I note that the honourable member is now increasing the level of care beyond the level that your government had, but of course your record in government is what stands out to us. So yes, I think that the issue with respect to --
Hon. Mr. Smitherman: -- regulation will be part of that conversation. We have of course restored 24/7 coverage of registered nurses in the long-term-care sector, and as a result of funding initiatives where we've actually made sure that the dollars were spent on staffing, there are at least 682 additional nurses providing care to our loved ones in long-term care.
Taken as a whole, if we look at the initiatives that we've undertaken with respect to long-term care; if we look at the amount of additional resource that we've put in there; if we look at the new positions that's resulted in; if we talk about the new regulations, including those for 24/7 RN and minimum numbers of baths per week; if we look at new standards for skin care, wound management and continence care that have been in place since the beginning of 2006; tougher inspections, a 1-800 action line, increases in the comfort allowance, frozen copayment, public reporting website, equalized access to physiotherapy, 3,827 ceiling lifts -- all across the breadth of long-term care is a very ample example of our government's commitment.
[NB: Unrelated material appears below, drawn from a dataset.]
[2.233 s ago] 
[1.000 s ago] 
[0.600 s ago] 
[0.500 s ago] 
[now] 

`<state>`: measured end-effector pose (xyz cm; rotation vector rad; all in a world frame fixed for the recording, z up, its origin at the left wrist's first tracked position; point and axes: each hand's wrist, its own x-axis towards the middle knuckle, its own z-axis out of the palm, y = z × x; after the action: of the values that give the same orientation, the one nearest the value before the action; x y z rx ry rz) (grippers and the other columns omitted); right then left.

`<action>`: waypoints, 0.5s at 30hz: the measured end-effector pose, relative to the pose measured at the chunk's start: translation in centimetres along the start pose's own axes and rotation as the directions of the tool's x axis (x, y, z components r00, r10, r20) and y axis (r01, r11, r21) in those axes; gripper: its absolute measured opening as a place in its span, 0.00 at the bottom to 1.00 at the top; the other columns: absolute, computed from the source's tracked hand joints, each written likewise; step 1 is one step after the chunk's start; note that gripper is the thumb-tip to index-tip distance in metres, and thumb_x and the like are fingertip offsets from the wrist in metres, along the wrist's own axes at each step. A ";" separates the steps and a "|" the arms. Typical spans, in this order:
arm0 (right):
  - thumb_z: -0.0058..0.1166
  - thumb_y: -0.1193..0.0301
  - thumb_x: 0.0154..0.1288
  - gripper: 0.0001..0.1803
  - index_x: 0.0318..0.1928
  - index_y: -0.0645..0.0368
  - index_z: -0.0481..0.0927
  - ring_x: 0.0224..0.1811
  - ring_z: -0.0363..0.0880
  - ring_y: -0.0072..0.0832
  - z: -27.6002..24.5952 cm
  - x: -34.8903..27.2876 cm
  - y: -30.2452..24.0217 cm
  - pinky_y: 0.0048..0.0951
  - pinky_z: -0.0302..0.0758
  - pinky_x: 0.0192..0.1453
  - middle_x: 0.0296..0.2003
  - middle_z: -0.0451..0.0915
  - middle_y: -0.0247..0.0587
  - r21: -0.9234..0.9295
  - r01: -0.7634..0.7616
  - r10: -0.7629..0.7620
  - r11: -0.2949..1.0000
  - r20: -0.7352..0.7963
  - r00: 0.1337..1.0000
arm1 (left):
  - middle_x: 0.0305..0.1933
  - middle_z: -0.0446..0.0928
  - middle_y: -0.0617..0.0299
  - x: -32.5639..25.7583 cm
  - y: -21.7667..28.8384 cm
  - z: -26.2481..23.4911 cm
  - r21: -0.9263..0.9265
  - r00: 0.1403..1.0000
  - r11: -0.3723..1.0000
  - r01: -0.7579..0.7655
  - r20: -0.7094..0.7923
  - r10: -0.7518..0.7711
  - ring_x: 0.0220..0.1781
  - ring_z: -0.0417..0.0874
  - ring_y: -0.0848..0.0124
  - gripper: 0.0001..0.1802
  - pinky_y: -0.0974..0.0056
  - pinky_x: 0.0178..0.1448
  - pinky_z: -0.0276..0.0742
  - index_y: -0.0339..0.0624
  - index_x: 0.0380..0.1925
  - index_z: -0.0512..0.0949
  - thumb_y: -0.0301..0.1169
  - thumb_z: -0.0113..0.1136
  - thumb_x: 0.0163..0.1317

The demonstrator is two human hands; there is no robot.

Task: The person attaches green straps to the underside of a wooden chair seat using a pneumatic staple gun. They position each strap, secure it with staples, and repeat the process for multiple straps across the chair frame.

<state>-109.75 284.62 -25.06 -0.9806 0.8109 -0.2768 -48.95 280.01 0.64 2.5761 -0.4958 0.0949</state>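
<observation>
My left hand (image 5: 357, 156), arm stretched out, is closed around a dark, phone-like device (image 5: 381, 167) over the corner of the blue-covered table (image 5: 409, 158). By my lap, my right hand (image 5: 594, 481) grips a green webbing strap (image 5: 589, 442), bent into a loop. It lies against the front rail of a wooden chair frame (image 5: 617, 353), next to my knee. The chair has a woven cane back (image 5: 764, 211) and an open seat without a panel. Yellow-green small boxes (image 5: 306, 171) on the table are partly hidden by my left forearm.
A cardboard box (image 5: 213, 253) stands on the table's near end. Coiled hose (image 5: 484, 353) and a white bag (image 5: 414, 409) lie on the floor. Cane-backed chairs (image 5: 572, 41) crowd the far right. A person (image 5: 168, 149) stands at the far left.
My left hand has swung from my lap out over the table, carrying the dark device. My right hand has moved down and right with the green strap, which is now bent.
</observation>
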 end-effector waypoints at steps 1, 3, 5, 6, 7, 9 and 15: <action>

We have, as has been well documented here, even further opportunities to enhance the array of initiatives that have led to care so far.
Mr. Chair, since we'll be back here tomorrow, if we could pick our allocation when we come back -- if that works for the committee, we're more than happy to do that. We could deal with the business matter --
The Chair: If I might engage the committee in a small matter of business, I'd feel comfortable if I had some sort of agreement or resolution with respect to the committee's interest in sitting in the intersession. We've been asked by the House leaders to notify them. I can roughly suggest to you that we have only completed three of the 12 estimates. If we do not take time in the intersession, we will fall short on at least three and, in likelihood, four. That would be, for sure, public infrastructure renewal, and colleges and universities, as well as municipal affairs and possibly energy. So if we were to choose some time, and I would say to you if we did one week, there's a good likelihood we would complete our estimates by the prescribed time in November that the House rules set out for us. So I'll entertain a very brief discussion, but I'm looking for consensus. Do we wish to sit in, in all likelihood, September for a week, maybe two, but I suspect just one week? Any discussion?
Ms. Martel: I'd prefer to talk to them myself, if you don't mind, Chair, because I know that one of them will involve the leader if you're doing energy, so I'm not sure if you've talked to him or not about that.